What is needed:
Examine the entries and show every line in which the word "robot" is found.

(Dataset items)
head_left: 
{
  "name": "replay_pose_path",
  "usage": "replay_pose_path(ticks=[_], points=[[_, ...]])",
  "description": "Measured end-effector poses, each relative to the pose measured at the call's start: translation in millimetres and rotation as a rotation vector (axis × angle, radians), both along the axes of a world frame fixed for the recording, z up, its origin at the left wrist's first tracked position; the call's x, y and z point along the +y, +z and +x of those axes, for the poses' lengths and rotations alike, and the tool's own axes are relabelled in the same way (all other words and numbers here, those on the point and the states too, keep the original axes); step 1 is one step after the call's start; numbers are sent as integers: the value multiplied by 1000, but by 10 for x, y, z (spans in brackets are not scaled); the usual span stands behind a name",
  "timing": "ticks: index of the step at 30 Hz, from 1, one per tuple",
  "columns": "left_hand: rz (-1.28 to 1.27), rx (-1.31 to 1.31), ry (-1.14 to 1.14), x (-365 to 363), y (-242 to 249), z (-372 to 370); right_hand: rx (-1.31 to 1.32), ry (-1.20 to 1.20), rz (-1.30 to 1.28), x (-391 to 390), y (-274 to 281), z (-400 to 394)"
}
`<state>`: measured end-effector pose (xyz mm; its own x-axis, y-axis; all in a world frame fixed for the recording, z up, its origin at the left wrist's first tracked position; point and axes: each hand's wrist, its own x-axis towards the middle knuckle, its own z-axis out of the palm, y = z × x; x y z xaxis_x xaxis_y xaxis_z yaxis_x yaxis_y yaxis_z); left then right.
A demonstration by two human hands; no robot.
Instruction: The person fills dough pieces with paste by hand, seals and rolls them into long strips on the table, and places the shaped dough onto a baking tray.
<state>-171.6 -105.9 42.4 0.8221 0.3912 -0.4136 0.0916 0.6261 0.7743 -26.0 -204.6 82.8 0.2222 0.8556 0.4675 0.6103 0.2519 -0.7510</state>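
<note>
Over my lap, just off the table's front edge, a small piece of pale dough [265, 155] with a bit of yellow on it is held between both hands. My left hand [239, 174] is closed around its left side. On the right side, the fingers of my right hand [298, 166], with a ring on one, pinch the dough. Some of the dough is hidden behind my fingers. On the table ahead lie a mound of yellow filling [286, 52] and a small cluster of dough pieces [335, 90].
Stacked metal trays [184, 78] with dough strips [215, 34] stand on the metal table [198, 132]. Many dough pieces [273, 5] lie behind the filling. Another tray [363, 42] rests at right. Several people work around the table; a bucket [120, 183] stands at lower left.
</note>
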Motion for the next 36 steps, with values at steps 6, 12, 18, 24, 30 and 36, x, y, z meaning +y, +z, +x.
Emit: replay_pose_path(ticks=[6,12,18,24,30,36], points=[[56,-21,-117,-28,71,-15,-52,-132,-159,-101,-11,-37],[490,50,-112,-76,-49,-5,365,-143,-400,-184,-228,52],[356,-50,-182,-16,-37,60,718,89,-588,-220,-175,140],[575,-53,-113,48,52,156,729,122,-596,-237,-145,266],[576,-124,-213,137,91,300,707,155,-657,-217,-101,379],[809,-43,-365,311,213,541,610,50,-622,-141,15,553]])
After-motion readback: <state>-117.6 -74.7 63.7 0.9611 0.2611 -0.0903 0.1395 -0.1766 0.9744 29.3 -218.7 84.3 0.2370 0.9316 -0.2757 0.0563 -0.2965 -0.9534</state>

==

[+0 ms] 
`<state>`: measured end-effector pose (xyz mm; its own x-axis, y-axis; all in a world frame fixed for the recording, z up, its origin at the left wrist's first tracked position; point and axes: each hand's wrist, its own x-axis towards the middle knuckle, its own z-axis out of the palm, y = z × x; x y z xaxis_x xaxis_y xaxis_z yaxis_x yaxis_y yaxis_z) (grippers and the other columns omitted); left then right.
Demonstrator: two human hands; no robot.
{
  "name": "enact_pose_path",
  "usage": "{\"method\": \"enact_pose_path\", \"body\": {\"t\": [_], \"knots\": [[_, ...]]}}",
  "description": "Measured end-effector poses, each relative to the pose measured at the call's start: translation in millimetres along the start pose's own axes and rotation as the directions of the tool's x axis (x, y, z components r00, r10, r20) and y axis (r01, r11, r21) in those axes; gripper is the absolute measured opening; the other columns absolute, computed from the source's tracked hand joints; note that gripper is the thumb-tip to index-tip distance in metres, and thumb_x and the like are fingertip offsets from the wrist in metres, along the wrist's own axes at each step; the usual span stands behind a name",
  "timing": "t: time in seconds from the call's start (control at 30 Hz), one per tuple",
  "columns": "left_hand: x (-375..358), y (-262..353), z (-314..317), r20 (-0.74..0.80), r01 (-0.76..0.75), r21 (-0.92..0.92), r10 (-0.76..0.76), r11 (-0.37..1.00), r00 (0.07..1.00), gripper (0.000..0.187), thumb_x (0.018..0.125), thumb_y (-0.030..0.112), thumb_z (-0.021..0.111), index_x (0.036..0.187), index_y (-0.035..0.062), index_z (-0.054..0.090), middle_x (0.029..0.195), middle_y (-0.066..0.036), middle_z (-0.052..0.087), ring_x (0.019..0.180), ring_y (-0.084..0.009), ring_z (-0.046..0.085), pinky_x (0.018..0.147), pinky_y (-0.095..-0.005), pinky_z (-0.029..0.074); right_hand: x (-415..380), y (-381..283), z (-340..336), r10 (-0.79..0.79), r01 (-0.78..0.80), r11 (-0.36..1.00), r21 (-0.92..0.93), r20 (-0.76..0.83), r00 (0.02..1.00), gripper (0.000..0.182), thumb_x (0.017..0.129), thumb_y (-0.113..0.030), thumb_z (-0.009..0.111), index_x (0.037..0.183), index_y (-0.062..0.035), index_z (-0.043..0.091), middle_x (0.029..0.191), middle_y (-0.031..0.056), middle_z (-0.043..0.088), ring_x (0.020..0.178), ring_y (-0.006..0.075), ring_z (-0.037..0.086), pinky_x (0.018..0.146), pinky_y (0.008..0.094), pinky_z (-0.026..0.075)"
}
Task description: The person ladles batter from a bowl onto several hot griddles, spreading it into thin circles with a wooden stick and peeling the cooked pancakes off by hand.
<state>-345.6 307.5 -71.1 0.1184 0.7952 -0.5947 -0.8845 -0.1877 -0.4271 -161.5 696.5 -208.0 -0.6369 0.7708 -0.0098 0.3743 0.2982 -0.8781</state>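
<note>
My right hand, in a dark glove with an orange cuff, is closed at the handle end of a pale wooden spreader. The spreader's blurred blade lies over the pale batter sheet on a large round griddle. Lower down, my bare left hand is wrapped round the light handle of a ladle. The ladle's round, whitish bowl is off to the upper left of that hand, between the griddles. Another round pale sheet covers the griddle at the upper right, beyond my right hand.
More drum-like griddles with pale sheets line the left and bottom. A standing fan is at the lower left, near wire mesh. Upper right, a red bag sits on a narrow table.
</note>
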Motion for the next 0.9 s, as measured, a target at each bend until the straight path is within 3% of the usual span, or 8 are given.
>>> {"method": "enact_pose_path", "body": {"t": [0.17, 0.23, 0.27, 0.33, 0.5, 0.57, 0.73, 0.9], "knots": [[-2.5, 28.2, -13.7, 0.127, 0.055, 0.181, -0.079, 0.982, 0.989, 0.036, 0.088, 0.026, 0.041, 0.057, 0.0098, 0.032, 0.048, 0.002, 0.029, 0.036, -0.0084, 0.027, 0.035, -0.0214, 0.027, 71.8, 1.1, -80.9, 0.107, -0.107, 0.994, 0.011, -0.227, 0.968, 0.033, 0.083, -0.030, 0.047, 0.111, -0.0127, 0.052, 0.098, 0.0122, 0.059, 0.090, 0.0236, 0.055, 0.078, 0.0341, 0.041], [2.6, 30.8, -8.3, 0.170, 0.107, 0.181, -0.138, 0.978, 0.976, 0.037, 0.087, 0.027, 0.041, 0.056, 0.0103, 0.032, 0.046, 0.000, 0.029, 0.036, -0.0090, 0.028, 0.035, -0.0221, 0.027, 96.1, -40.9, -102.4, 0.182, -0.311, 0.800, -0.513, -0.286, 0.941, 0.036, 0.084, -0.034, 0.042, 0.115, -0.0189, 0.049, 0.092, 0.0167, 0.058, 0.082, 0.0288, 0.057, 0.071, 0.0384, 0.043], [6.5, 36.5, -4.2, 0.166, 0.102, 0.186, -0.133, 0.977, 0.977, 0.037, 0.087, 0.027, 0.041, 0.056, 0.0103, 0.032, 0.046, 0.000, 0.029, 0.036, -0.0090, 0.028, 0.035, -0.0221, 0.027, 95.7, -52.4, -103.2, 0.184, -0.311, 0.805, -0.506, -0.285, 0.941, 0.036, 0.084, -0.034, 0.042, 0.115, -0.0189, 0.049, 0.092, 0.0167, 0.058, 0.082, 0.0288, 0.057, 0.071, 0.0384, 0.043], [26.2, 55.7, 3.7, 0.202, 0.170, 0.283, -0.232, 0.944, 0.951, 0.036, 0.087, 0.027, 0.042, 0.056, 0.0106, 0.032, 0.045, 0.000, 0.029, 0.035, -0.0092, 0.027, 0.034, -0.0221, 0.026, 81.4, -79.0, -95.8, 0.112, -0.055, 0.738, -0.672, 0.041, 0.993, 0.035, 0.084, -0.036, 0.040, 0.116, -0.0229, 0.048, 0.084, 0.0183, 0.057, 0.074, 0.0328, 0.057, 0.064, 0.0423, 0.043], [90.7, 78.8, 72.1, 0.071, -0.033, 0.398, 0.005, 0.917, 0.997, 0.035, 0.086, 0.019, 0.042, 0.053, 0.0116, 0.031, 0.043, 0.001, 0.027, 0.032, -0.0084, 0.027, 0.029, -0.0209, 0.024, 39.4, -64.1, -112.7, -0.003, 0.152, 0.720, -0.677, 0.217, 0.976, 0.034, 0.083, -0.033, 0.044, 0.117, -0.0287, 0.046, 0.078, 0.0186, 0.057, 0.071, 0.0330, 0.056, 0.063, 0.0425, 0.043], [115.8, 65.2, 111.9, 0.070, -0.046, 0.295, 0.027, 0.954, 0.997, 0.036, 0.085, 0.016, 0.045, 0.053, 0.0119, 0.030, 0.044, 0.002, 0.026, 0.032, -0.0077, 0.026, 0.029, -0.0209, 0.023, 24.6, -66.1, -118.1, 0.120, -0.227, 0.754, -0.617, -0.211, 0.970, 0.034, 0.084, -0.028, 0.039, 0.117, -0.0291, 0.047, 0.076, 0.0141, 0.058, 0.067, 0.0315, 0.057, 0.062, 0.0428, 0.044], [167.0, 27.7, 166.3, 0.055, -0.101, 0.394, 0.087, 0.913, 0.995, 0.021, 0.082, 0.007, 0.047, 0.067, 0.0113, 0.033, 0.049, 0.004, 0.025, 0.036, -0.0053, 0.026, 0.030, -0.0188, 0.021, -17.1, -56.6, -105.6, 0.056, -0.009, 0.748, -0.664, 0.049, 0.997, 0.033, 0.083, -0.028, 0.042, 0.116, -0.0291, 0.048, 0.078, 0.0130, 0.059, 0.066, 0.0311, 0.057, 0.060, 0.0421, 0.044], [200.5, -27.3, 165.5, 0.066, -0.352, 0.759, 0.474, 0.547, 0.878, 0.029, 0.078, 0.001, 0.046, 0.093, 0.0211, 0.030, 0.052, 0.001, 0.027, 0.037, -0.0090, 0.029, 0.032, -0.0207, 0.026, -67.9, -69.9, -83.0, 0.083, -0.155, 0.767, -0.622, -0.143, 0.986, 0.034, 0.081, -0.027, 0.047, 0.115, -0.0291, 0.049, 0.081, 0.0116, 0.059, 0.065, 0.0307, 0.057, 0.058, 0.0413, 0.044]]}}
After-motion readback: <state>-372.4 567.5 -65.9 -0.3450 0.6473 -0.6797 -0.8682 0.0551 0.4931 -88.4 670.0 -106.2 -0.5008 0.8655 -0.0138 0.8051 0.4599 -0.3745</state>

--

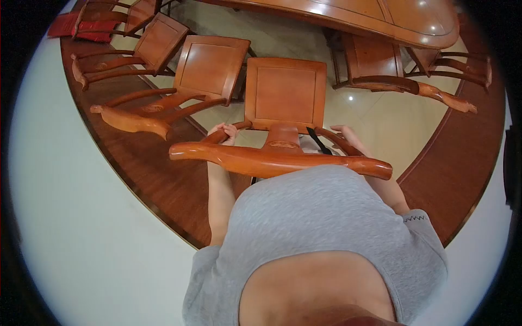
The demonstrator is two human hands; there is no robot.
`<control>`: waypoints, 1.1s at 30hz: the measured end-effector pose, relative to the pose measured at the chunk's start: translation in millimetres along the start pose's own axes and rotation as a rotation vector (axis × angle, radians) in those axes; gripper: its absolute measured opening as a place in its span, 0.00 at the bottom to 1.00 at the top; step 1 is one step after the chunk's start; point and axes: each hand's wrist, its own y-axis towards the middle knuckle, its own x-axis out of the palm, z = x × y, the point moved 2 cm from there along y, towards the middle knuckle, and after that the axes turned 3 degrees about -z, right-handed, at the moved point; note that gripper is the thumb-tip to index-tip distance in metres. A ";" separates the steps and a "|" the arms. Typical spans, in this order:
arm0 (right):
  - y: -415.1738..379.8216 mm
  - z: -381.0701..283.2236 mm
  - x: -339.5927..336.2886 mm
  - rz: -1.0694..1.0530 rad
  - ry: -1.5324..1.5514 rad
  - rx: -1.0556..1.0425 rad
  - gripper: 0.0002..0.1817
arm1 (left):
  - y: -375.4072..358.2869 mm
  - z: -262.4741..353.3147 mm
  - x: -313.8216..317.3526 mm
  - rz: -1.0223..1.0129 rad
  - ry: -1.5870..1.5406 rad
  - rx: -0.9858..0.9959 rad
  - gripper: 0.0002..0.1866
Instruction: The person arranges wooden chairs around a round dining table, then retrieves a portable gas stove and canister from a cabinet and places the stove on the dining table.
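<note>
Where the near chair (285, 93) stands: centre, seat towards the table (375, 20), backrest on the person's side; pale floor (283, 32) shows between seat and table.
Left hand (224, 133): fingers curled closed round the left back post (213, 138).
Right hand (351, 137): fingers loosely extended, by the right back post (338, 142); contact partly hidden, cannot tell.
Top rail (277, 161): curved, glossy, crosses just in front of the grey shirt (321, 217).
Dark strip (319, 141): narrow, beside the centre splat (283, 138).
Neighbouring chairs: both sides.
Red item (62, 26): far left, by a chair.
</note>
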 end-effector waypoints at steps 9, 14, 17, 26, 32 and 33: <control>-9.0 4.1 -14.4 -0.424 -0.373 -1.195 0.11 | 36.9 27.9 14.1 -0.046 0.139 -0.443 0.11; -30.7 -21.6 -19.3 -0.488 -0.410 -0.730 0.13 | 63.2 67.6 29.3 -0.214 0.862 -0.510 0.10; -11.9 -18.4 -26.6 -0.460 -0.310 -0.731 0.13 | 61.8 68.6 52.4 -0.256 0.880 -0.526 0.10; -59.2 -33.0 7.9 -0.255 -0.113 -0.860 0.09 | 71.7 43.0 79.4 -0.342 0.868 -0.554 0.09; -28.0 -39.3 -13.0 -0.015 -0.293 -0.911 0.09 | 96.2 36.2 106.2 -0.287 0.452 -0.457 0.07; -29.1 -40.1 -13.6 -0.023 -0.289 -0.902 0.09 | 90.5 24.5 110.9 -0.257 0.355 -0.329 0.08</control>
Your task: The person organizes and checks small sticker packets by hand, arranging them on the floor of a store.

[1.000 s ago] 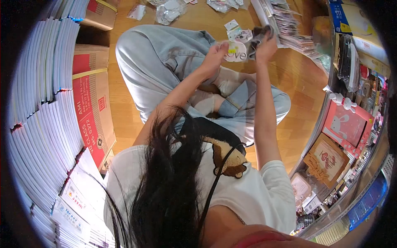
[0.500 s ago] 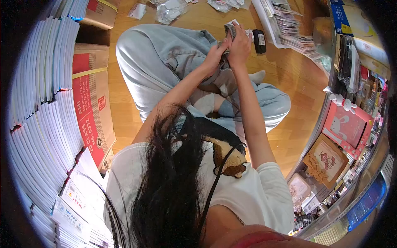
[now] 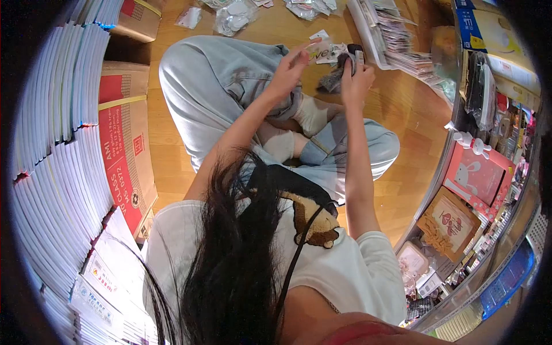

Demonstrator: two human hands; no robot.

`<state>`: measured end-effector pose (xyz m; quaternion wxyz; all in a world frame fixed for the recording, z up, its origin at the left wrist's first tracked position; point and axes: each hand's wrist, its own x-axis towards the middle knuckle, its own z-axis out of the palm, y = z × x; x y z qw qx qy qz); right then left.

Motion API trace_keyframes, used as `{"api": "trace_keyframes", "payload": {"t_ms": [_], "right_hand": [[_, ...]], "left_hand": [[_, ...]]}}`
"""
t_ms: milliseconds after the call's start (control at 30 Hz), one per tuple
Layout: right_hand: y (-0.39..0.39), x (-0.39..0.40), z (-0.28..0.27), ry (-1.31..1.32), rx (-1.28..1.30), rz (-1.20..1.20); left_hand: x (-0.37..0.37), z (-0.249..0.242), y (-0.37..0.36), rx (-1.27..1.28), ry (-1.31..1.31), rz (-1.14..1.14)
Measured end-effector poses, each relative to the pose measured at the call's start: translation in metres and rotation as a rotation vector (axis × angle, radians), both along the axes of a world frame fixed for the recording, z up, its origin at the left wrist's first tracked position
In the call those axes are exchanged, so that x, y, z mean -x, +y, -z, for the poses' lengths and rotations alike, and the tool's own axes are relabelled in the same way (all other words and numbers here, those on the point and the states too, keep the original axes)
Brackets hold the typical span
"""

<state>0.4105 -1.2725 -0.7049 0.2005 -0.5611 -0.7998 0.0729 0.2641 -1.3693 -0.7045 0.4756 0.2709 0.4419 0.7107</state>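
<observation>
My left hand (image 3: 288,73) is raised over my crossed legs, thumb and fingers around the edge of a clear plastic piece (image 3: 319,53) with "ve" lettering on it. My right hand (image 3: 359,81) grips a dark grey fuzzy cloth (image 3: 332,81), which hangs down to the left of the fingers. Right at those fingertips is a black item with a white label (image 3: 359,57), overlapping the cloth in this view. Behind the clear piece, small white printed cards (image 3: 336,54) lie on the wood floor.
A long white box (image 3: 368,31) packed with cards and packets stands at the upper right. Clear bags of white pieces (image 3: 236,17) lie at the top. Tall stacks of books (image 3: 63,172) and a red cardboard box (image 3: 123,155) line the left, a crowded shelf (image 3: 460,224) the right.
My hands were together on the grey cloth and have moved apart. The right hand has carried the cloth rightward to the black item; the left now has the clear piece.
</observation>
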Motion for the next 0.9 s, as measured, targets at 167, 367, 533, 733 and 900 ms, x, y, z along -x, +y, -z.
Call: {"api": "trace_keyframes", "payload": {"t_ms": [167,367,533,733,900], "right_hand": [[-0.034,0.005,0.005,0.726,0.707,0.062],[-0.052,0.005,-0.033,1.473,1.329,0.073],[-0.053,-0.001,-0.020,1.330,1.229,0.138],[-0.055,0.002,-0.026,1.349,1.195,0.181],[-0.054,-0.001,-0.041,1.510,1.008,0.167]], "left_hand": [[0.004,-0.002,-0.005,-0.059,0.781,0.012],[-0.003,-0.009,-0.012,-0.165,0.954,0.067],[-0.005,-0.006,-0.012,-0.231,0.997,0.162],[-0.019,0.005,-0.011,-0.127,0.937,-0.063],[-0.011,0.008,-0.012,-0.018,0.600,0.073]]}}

Solution to the exercise:
A demonstration by two human hands; no robot.
Demonstrator: two human hands; no robot.
The demonstrator is two human hands; there is no robot.
Demonstrator: two human hands; no robot.

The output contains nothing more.